JAB: É muito difícil responder isso porque todos esses rankings não publicam suas métricas, seus dados brutos. É um segredo da empresa. A maioria deles existe para gerar dinheiro a quem os publica, ao invés de ser realmente um instrumento de comparação e aprendizado entre universidades do mundo inteiro. O Shanghai, excepcionalmente, surgiu com este intuito, e por isso ele é muito mais objetivo, muito mais transparente. Mas os mais populares não são assim, buscam por lucro. De qualquer forma, acho que a USP não melhorou o que se esperava. Nada mudou muito em termos de produção, em termos de impacto.

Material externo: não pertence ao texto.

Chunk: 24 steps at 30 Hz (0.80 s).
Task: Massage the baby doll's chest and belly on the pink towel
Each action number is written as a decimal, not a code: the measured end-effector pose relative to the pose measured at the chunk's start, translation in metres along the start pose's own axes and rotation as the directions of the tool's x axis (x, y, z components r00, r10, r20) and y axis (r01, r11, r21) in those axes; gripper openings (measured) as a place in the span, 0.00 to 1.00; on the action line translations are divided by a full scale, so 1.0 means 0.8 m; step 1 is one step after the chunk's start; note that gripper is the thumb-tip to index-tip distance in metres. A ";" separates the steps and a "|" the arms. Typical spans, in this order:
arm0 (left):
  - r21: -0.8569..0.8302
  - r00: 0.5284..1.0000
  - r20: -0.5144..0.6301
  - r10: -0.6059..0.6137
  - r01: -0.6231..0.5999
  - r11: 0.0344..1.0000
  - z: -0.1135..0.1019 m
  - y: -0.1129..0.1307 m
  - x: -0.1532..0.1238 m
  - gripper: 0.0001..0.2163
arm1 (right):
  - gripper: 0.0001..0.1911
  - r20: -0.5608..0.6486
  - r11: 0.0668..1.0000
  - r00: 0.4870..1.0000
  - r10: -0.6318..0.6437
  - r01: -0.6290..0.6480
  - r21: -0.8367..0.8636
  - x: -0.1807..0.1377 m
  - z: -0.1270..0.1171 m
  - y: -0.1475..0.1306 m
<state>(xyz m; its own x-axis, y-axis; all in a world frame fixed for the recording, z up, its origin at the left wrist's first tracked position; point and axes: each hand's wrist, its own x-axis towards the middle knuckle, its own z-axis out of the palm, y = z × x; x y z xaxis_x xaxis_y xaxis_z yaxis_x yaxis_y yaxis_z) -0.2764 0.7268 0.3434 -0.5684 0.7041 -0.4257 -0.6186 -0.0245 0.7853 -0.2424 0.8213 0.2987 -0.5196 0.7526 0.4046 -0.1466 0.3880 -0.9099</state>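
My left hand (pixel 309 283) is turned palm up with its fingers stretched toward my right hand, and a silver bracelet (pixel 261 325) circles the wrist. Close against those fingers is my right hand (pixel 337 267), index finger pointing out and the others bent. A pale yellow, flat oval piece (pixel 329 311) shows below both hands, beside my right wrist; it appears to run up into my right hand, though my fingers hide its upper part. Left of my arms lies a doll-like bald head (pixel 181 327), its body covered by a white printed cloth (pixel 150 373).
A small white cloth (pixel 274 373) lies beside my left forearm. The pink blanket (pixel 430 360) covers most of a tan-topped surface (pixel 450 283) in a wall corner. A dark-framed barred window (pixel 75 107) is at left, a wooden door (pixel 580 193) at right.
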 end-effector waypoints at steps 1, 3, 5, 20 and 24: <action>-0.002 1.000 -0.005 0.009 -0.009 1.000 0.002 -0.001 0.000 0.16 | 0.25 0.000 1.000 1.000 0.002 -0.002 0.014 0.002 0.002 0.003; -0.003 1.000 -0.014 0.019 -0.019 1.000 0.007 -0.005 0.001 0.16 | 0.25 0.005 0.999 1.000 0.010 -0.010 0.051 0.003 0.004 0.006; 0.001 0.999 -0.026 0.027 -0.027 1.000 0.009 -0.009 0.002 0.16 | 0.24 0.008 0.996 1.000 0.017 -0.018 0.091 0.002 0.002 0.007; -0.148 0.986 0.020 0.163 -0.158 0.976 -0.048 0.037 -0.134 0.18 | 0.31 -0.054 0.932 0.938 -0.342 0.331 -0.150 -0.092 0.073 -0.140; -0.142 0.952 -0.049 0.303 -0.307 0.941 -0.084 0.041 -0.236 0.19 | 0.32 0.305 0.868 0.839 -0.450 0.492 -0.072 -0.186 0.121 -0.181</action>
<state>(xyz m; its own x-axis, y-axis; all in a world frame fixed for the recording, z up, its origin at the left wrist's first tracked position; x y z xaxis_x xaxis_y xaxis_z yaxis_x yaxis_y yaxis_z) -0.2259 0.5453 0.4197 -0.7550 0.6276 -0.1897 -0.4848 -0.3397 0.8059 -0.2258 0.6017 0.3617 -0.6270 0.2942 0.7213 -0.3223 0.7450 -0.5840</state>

No Times Higher deste ano, por exemplo, a USP teve uma queda bem expressiva, principalmente no quesito de reputação, porque houve algumas mudanças na composição do ranking, relativas a um grande aumento de correspondentes da Ásia, região que não possui muitos vínculos com a USP, e uma diminuição de correspondentes da América do Norte, local de estreita relação com a Universidade. Após isso, de repente, todas as instituições asiáticas subiram muito rápido e todo o resto, das outras áreas do mundo, caiu abruptamente. Mas, além disso, existe também algo que é característico destes rankings que são variações estatisticamente insignificantes mas que se tornam variações de posição enormes. Então é bem possível que alguma pequena variação estatística de repente se transforme em uma mudança de 30 ou 40 posições, por exemplo.

JC: Por que a USP ainda se mantém à frente de todas as outras universidades brasileiras, mesmo com sua atual crise?
Por seu tamanho, por sua história, a USP é capaz de atrair os melhores talentos. Isso acabou levando a USP a uma certa inércia nos últimos anos, uma acomodação, porque não é necessário, a ela, se esforçar para ser a melhor no seu ambiente. A crise orçamentária da USP talvez irá afetá-la, com relação aos rankings, daqui a dois ou três anos. Por isso a Universidade precisa começar a pensar num uso mais inteligente de recursos. Mas o prejuízo que a USP sofrerá provavelmente não será tão grande quanto aquele que sofrerão as universidades de fora de São Paulo. Outros estados não possuem um sistema rígido como o paulista. As outras instituições dependem muito de investimento federal, através de órgãos como o Capes ou o CNPq (Conselho Nacional de Desenvolvimento Científico e Tecnológico), que são afetados pela crise econômica do Brasil. Então vemos que essa realidade só vai aumentar ainda mais a desigualdade entre o estado de São Paulo e o resto do país.